__Directions__:
Please transcribe the data that follows exactly as given, leaving out every picture.

__Information supplied__:
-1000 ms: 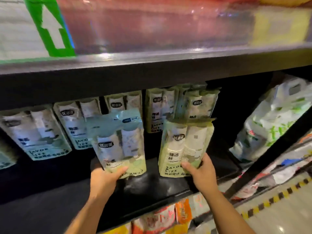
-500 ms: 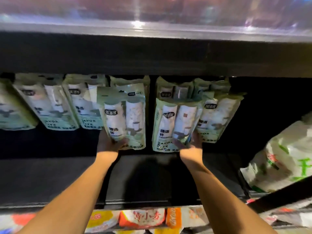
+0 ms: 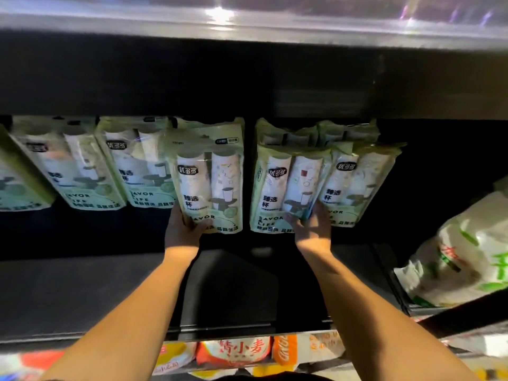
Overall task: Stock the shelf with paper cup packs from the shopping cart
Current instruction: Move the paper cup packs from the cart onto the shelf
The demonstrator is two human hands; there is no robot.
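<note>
Pale green paper cup packs stand in a row at the back of a dark shelf (image 3: 82,292). My left hand (image 3: 184,229) grips the lower left corner of one pack (image 3: 210,180), thumb across its front. My right hand (image 3: 312,229) holds the lower right corner of a second pack (image 3: 288,185), fingers curled behind it. Both packs are upright, deep in the shelf, with more packs (image 3: 357,182) behind and beside them. The shopping cart is out of view.
More cup packs (image 3: 90,166) fill the shelf to the left. White bags with green print (image 3: 461,259) lie at the right end. The upper shelf's edge (image 3: 247,26) hangs overhead. Orange and yellow packets (image 3: 236,353) sit on the shelf below.
Both hands have pushed their packs from the shelf's front edge back to the row, and my view has moved closer and lower under the upper shelf.
</note>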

__Solution to the exercise__:
-1000 ms: 
-500 ms: 
+0 ms: 
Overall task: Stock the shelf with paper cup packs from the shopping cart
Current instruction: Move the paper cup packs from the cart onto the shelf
The demonstrator is two human hands; there is no robot.
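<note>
Pale green paper cup packs stand in a row at the back of a dark shelf (image 3: 82,292). My left hand (image 3: 184,229) grips the lower left corner of one pack (image 3: 210,180), thumb across its front. My right hand (image 3: 312,229) holds the lower right corner of a second pack (image 3: 288,185), fingers curled behind it. Both packs are upright, deep in the shelf, with more packs (image 3: 357,182) behind and beside them. The shopping cart is out of view.
More cup packs (image 3: 90,166) fill the shelf to the left. White bags with green print (image 3: 461,259) lie at the right end. The upper shelf's edge (image 3: 247,26) hangs overhead. Orange and yellow packets (image 3: 236,353) sit on the shelf below.
Both hands have pushed their packs from the shelf's front edge back to the row, and my view has moved closer and lower under the upper shelf.
</note>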

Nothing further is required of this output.